Instructions for the task
Using the data below, repeat all of it precisely.

Collected material

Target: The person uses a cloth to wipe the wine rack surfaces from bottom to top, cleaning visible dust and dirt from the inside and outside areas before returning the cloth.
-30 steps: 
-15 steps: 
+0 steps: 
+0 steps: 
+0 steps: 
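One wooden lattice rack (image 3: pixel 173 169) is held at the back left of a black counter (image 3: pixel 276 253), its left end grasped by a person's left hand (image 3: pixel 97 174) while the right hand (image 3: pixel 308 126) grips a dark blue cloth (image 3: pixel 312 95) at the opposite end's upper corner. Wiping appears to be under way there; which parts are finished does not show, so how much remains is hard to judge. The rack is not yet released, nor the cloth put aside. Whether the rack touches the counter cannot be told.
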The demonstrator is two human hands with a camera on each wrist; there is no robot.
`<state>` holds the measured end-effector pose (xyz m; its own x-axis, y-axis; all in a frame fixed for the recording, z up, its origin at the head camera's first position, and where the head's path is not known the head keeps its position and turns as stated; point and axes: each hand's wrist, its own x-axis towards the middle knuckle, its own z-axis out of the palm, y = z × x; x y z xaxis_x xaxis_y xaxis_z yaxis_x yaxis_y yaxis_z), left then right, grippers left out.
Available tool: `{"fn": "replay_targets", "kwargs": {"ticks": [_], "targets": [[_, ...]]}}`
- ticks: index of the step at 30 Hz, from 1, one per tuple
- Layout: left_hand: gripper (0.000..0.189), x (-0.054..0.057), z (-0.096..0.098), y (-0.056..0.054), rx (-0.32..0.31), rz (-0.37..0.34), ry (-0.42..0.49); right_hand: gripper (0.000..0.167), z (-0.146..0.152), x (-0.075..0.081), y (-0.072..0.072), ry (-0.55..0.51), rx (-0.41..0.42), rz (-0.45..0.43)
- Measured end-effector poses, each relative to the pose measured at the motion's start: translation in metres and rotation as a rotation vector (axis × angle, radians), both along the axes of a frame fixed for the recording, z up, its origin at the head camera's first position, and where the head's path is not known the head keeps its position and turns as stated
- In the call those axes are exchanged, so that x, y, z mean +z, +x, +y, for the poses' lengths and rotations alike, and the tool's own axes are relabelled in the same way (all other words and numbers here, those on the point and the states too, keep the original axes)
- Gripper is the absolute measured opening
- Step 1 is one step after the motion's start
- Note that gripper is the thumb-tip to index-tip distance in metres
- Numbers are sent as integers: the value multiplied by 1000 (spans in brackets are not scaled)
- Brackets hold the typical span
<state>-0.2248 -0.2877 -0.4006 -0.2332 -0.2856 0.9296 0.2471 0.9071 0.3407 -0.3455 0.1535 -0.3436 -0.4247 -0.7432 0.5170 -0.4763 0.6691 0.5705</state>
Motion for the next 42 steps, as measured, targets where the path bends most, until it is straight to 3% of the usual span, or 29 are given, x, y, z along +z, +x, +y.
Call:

Written solution
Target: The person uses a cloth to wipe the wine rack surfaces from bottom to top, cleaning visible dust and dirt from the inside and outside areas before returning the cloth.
-30 steps: 
-15 steps: 
+0 steps: 
+0 steps: 
+0 steps: 
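One wooden lattice rack (image 3: pixel 173 169) is held at the back left of a black counter (image 3: pixel 276 253), its left end grasped by a person's left hand (image 3: pixel 97 174) while the right hand (image 3: pixel 308 126) grips a dark blue cloth (image 3: pixel 312 95) at the opposite end's upper corner. Wiping appears to be under way there; which parts are finished does not show, so how much remains is hard to judge. The rack is not yet released, nor the cloth put aside. Whether the rack touches the counter cannot be told.
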The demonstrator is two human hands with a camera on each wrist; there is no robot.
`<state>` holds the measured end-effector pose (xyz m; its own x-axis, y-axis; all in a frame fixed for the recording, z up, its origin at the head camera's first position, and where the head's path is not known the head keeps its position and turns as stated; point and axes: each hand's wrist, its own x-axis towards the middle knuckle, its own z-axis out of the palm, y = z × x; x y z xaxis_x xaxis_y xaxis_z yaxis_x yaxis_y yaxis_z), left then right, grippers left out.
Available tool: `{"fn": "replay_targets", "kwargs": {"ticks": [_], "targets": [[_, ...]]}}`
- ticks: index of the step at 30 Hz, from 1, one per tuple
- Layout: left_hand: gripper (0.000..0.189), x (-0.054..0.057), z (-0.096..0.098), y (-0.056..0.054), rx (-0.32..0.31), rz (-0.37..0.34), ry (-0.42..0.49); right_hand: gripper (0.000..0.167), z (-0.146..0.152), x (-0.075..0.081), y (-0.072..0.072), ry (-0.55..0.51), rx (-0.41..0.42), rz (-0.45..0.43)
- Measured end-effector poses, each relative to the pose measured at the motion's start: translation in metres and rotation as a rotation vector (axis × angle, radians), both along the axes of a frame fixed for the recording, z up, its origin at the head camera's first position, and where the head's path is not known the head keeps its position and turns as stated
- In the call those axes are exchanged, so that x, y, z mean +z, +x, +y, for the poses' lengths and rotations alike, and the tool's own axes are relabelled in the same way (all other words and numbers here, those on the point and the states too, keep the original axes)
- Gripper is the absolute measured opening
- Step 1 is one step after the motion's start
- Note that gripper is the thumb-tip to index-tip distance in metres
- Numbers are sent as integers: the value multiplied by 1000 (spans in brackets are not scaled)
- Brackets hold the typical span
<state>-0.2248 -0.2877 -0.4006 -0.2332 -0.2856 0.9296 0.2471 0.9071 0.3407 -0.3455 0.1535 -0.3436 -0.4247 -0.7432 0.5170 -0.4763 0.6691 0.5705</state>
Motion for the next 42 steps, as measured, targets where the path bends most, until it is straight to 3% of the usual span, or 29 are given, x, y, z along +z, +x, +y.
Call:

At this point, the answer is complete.